Labor’s successful candidate was Lieutenant-Colonel Mike Kelly, a military lawyer who had been credited with efforts to warn the Department of Foreign Affairs and Trade about the AWB kickbacks scandal, and the Australian military about possible abuses at Abu Ghraib prison. Kelly was installed as candidate a week after the party’s national conference empowered the state executive to appoint candidates in 25 key seats over the heads of the local party branches. Despite having caused his party embarrassment during the campaign for appearing to back , Kelly won immediate promotion to parliamentary secretary for defence support, shifting to the water portfolio in February 2009. The Liberals have nominated David Gazard, who according to Tim Colebatch of The Age “has the unique distinction of having been an adviser to John Howard, Peter Costello and Tony Abbott”, and has more recently been acting director of the ACT Liberals. Gazard won preselection ahead of regional sales representative Duncan Haskins and small business operator Benjamin Innes.

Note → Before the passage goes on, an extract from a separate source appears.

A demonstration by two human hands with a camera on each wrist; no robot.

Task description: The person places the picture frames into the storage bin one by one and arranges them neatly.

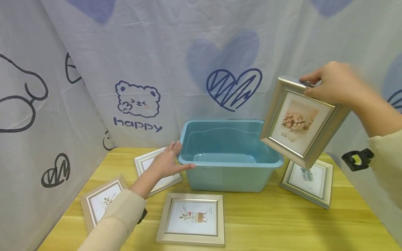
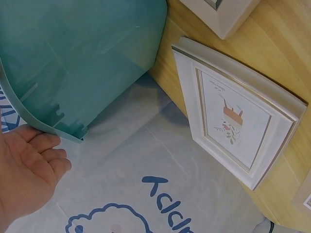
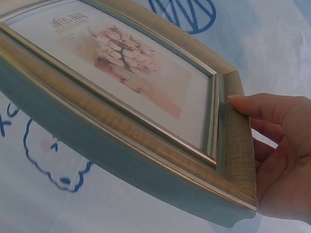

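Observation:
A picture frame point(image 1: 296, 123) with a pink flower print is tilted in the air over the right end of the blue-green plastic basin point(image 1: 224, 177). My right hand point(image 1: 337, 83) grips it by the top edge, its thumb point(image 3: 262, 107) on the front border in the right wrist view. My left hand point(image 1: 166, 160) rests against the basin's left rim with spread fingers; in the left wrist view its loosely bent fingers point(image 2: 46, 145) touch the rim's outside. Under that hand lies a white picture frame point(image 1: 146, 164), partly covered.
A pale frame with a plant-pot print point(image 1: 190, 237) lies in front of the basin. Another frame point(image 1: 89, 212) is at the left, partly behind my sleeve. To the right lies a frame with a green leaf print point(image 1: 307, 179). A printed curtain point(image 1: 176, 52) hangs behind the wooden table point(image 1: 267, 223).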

Patterson Market Research produced a heartening poll for Labor in the first week of the campaign which had Labor with a thumping 61-39 two-party lead in Eden-Monaro, from primary votes of 53 per cent for Labor member Mike Kelly, 36 per cent for Liberal candidate 36 per cent and 9 per cent for the Greens. This came from Patterson’s usual small sample of a bit over 400, resulting in a margin of error of about 5 per cent. The electorate was also one of six New South Wales marginals covered by a Newspoll survey in the second last week of the campaign, targeting 200 respondents per electorate, which collectively showed a swing against Labor of 1.3 per cent; and one of four covered by a similar Galaxy poll a week out from polling day, which had the swing at 2.4 per cent. The JWS Research-Telereach poll conducted during the final weekend of the campaign, covering 400 respondents in the electorate with a margin of error of about 5 per cent, had Labor leading 53.5-46.5.